There remains an incapacity to frame experiences of VR in a way not yet prescribed through familiar experience, embodied grammars, or sufficient grammars of discourse. Offering a reconfiguration of the popularisation of ‘framelessness’ in the VR space as being synonymous with the transparency of hardware interfaces, Frameless Fictions instead speaks back to the concept of frames and enframing in philosophy and phenomenological enquiry (e.g. Heidegger 1954), which describe the human tendency to cognitively frame things for an ordering of use within the bounds of (inherently reductive) human understanding. VR’s popular ‘frames’ maintain focus on transcendence, transparency, limitlessness, and user empowerment. This work argues that we might learn more about VR’s unique capacities if we consider its potentials for looking beyond, and unsettling, human subjectivity.

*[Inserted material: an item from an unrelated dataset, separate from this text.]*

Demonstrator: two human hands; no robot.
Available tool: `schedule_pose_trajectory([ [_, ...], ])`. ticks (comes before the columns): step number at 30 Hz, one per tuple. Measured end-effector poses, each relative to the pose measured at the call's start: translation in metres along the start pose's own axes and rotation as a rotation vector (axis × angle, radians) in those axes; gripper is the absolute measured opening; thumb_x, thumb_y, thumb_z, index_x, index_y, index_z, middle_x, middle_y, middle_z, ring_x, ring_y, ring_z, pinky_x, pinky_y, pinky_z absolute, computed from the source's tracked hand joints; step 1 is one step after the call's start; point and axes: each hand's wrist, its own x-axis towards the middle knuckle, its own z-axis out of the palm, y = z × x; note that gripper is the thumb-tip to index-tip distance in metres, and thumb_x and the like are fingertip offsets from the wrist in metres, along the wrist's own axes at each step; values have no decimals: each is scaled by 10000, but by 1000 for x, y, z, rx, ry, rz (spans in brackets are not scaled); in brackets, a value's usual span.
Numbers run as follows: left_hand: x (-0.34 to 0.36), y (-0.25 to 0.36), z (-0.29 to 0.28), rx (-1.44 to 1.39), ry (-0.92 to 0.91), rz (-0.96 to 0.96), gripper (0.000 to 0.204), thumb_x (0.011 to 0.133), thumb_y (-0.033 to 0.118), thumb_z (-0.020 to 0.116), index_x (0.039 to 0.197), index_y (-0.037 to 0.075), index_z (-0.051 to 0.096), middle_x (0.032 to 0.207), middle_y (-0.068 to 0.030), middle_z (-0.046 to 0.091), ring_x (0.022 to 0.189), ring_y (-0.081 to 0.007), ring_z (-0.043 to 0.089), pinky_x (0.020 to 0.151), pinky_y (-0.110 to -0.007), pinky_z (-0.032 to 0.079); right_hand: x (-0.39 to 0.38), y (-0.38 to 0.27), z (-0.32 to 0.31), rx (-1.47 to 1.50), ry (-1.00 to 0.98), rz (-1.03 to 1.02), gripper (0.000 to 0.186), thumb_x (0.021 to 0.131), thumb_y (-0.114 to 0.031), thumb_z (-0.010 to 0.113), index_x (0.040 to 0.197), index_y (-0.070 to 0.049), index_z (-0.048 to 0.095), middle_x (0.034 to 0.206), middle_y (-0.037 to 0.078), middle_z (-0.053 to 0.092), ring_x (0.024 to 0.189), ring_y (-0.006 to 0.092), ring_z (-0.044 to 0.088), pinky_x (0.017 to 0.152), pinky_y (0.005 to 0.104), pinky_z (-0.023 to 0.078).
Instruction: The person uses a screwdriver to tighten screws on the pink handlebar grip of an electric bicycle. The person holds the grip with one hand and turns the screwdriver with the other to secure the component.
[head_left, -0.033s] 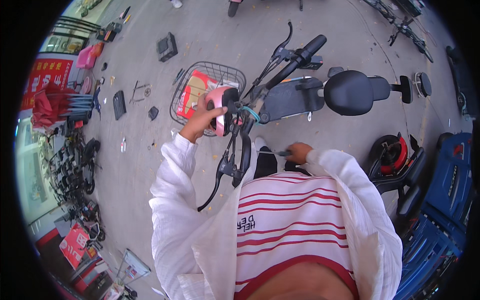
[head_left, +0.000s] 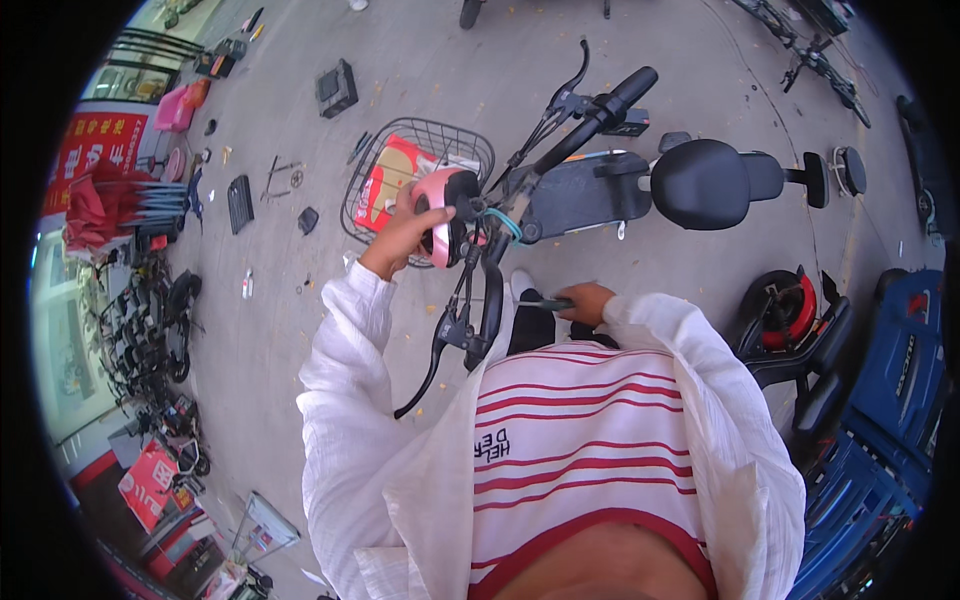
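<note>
L hand (head_left: pixel 402 232) had its fingers wrapped round the pink-and-black headlamp housing (head_left: pixel 434 186), betw. the wire basket (head_left: pixel 411 122) & h'bar (head_left: pixel 492 305), its long axis across the e-scooter (head_left: pixel 590 198), pink side facing L. R hand (head_left: pixel 588 303) clenched a screwdriver (head_left: pixel 552 304), shaft pointing L twd h'bar. Progress-wise, housing was up front, driver apart from it; couldn't tell if any screws were out.
</note>
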Motion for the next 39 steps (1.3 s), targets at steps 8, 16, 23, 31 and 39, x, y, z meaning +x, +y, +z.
schedule_pose_trajectory([
  [8,-21,14,0,-78,23,-92,1079,754,289,801,1521,28,88,1293,-247,487,948,-304,667,542,-393,559,-1,-137,-124,8,566,-9,270,867,-252,697,903,12,651,872,195,702,823,421,669,774,462,527],
  [16,-4,16,-12,-183,-31,-53,984,787,321,779,1496,43,155,1283,-192,500,1051,-301,628,692,-467,571,76,-222,-131,-36,255,-66,606,733,-520,760,1002,18,693,955,200,713,920,349,694,814,420,534],
  [23,-3,3,-10,-267,-21,-73,971,854,404,733,1532,23,152,1375,-164,476,1178,-261,575,865,-410,548,89,-221,-126,-20,220,-133,595,743,-425,809,1072,43,646,1045,229,694,986,364,677,842,415,532],
  [31,-55,-6,-7,635,261,585,760,746,391,846,1336,-7,580,1355,-257,557,1290,-346,530,1090,-409,397,100,-193,-143,277,171,-158,563,770,-369,814,1046,81,620,900,176,680,809,265,671,721,362,528],
  [39,-38,-32,15,464,356,779,503,835,169,763,1284,2,608,1295,-202,605,1198,-350,582,1013,-397,457,87,-188,-157,671,-6,-128,432,885,-326,741,1087,19,577,823,78,656,672,129,620,582,286,505],
])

The work evaluates and interprets a number of multimedia texts, including fictional representations (novels, films, advertising materials, VR applications, and videogames) to argue for a critical approach to virtual environments which considers how framelessness emerges through specific affective experiences. To this end, the work explores VR through a number of different lenses, including body-horror, the flesh, glitch and error, the unhuman, the weird, and proximal horror.
This thesis’ focus on embodied affect attempts to forge the production of some of the grammars relating to disorientating, unanticipated, and ontologically complex experiences of virtual environments which pose generative challenges to human agency and access.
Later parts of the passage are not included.